◆ DIRECTIONS FOR THIS TASK
Give the lines below again, exactly as they stand, and leave out the images.

▼

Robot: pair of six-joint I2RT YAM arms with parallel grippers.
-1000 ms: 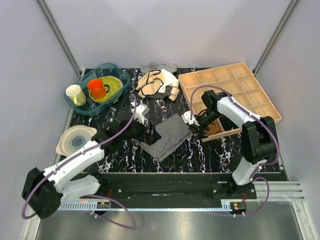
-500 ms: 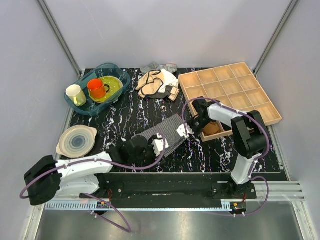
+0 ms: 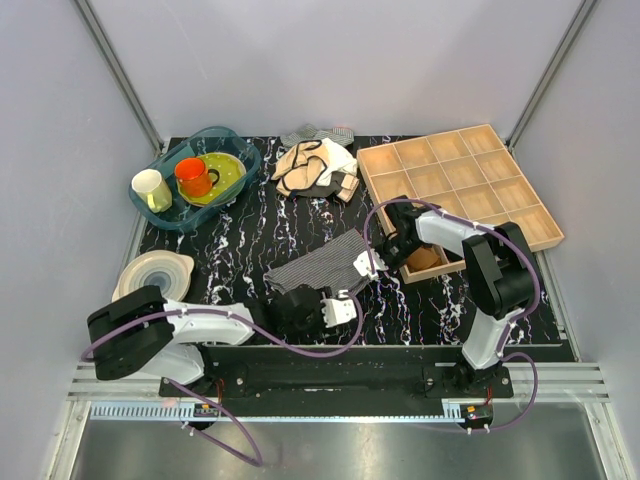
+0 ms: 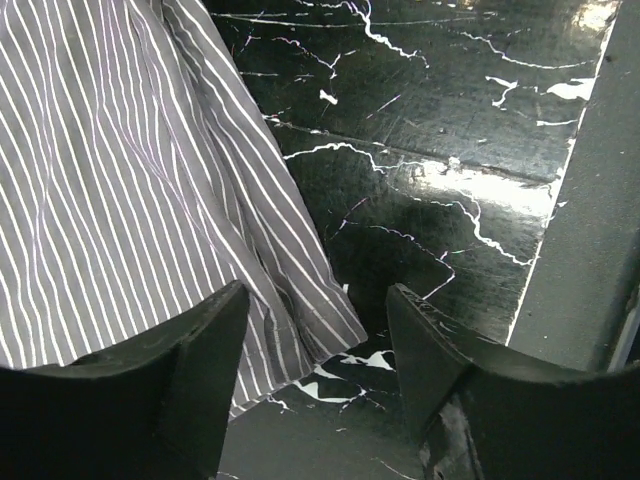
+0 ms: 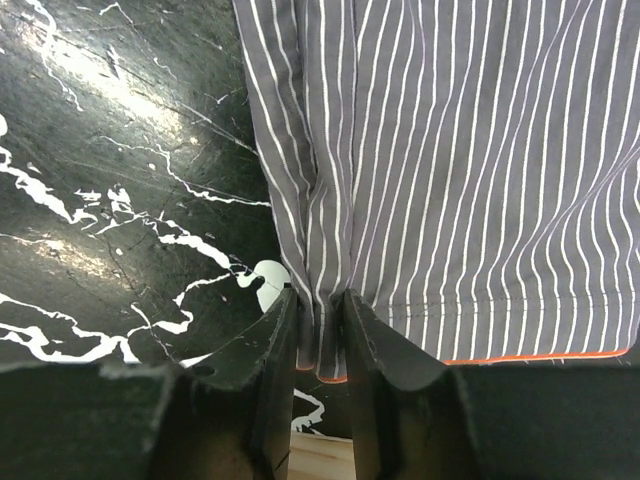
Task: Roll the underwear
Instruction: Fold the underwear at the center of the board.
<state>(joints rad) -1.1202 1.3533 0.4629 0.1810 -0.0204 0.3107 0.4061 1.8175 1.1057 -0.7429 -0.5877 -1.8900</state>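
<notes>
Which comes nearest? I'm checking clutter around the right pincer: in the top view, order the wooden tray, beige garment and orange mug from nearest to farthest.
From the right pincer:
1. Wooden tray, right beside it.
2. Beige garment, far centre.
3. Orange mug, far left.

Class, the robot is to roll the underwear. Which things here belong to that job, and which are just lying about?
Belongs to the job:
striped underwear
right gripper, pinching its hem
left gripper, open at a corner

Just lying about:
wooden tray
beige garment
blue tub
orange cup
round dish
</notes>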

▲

◆ ANSWER TO THIS EXERCISE
Robot: pair of six-joint I2RT YAM arms with parallel grippers.
-1000 ms: 
-500 ms: 
+0 ms: 
+0 ms: 
+0 ms: 
Task: Roll the underwear
Instruction: Fold the underwear at the center of the board.
<state>(joints rad) -1.1202 1.3533 0.4629 0.1810 -0.0204 0.3107 0.4061 1.8175 1.1057 -0.7429 -0.5877 -1.8900</state>
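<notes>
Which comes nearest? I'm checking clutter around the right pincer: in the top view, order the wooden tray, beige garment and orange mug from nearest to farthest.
From the right pincer:
1. Wooden tray, right beside it.
2. Beige garment, far centre.
3. Orange mug, far left.

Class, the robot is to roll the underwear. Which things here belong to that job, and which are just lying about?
Belongs to the job:
striped underwear
right gripper, pinching its hem
left gripper, open at a corner

Just lying about:
wooden tray
beige garment
blue tub
orange cup
round dish
</notes>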

Nothing remains to add to the output.